Could every line below be transcribed exactly, with the pictures dropped?

= Beginning of Section =

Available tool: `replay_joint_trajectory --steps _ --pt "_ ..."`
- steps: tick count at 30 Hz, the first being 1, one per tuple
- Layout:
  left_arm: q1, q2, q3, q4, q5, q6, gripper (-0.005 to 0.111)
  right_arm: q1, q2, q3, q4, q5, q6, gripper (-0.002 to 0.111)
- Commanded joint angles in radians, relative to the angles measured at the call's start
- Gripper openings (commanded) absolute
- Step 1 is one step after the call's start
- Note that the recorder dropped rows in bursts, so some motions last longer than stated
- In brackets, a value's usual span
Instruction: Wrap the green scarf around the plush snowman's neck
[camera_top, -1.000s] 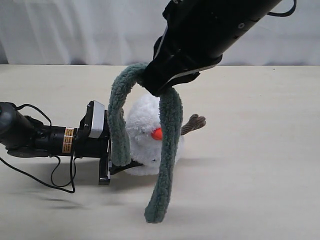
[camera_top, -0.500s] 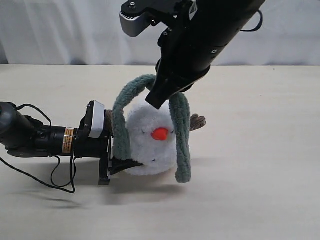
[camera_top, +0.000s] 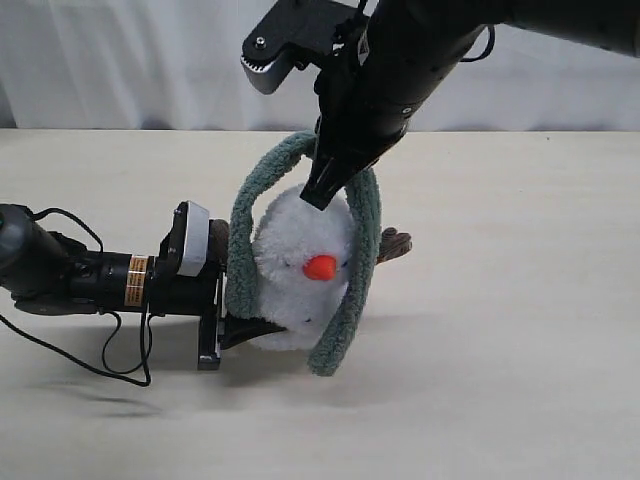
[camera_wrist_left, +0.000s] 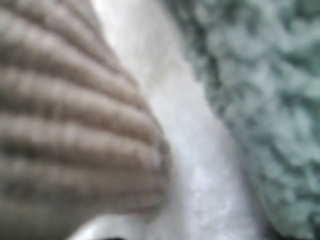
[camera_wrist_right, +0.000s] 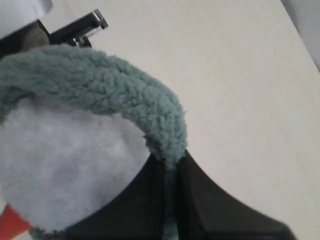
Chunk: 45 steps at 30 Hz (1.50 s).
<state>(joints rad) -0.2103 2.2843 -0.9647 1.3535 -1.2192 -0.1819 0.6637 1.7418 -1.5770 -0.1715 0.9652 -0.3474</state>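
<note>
the right gripper (camera_top: 320, 190) reaches in from above, its jaws pinched tight on the green scarf (camera_top: 365, 240) just over the head of the plush snowman (camera_top: 290, 270). the scarf arches over the head, with 1 end hanging down each side. the left gripper (camera_top: 232, 318) lies low along the table (camera_top: 500, 350) and clasps the snowman from the side, holding it tilted.

Pale beige table (camera_top: 520, 390) bears the plush snowman (camera_top: 295, 255) and a black cable (camera_top: 147, 345)
</note>
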Motion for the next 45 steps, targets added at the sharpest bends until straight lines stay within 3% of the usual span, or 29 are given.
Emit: replay_joint_trajectory --steps 1,8,11,18,26,34,39,42,45 --pt "-0.004 0.003 -0.004 -0.023 -0.002 -0.006 0.0 -0.001 0.039 0.001 -0.031 0.005 0.026 0.004" --pt "-0.004 0.003 -0.004 -0.021 -0.002 -0.006 0.0 -0.001 0.127 0.001 -0.249 0.015 0.198 0.004" --pt "-0.004 0.003 -0.004 -0.031 -0.002 -0.006 0.0 -0.001 0.133 0.001 -0.201 0.044 0.192 0.004" --pt "-0.004 0.003 -0.004 -0.037 -0.002 -0.006 0.0 -0.001 0.163 0.001 0.112 0.142 -0.112 0.004" --pt "-0.004 0.003 -0.004 -0.035 -0.002 -0.006 0.0 -0.001 0.174 -0.023 -0.016 0.085 -0.021 0.004" --pt "-0.004 0.003 -0.004 -0.04 -0.002 -0.006 0.0 -0.011 0.188 -0.086 -0.097 0.113 0.307 0.004" --pt "-0.004 0.003 -0.004 -0.04 -0.002 -0.006 0.0 -0.022 0.21 -0.086 -0.009 0.168 0.198 0.004" --pt "-0.004 0.003 -0.004 -0.04 -0.002 -0.006 0.0 -0.022 0.21 -0.086 0.054 0.094 0.146 0.004" --pt "-0.004 0.003 -0.004 -0.04 -0.002 -0.006 0.0 -0.022 0.21 -0.086 0.054 0.086 0.116 0.017"
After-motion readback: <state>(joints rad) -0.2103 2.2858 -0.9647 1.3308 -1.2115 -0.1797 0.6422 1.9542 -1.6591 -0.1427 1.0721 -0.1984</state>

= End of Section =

### Response below
Available tool: `replay_joint_trajectory --steps _ --pt "_ ..."`
- steps: tick count at 30 Hz, the first being 1, one per tuple
- Layout:
  left_arm: q1, q2, q3, q4, q5, q6, gripper (-0.005 to 0.111)
  right_arm: q1, q2, q3, q4, q5, q6, gripper (-0.002 to 0.111)
- Commanded joint angles in radians, relative to the angles measured at the call's start
- Gripper openings (commanded) absolute
- Step 1 is one step after the call's start
- Note that the recorder dropped rows in bursts, so some motions last longer than stated
- In brackets, a value's usual span
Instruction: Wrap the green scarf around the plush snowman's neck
[camera_top, -1.000s] 
[camera_top, -0.500s] 
[camera_top, +0.000s] 
[camera_wrist_left, +0.000s] 
[camera_wrist_right, +0.000s] 
Chunk: 45 steps at 30 Hz (1.50 s).
<state>(joints rad) -0.2103 2.2843 -0.9647 1.3535 -1.2192 -0.1819 0.6637 1.7418 -1.5770 -0.1715 0.9652 -0.3474</state>
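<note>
the right gripper (camera_top: 320, 190) reaches in from above, its jaws pinched tight on the green scarf (camera_top: 365, 240) just over the head of the plush snowman (camera_top: 290, 270). the scarf arches over the head, with 1 end hanging down each side. the left gripper (camera_top: 232, 318) lies low along the table (camera_top: 500, 350) and clasps the snowman from the side, holding it tilted.

Pale beige table (camera_top: 520, 390) bears the plush snowman (camera_top: 295, 255) and a black cable (camera_top: 147, 345)
</note>
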Motion for the next 45 steps, targets added at the sharpest bends until straight lines stay within 3% of the usual span, or 29 are given.
Emit: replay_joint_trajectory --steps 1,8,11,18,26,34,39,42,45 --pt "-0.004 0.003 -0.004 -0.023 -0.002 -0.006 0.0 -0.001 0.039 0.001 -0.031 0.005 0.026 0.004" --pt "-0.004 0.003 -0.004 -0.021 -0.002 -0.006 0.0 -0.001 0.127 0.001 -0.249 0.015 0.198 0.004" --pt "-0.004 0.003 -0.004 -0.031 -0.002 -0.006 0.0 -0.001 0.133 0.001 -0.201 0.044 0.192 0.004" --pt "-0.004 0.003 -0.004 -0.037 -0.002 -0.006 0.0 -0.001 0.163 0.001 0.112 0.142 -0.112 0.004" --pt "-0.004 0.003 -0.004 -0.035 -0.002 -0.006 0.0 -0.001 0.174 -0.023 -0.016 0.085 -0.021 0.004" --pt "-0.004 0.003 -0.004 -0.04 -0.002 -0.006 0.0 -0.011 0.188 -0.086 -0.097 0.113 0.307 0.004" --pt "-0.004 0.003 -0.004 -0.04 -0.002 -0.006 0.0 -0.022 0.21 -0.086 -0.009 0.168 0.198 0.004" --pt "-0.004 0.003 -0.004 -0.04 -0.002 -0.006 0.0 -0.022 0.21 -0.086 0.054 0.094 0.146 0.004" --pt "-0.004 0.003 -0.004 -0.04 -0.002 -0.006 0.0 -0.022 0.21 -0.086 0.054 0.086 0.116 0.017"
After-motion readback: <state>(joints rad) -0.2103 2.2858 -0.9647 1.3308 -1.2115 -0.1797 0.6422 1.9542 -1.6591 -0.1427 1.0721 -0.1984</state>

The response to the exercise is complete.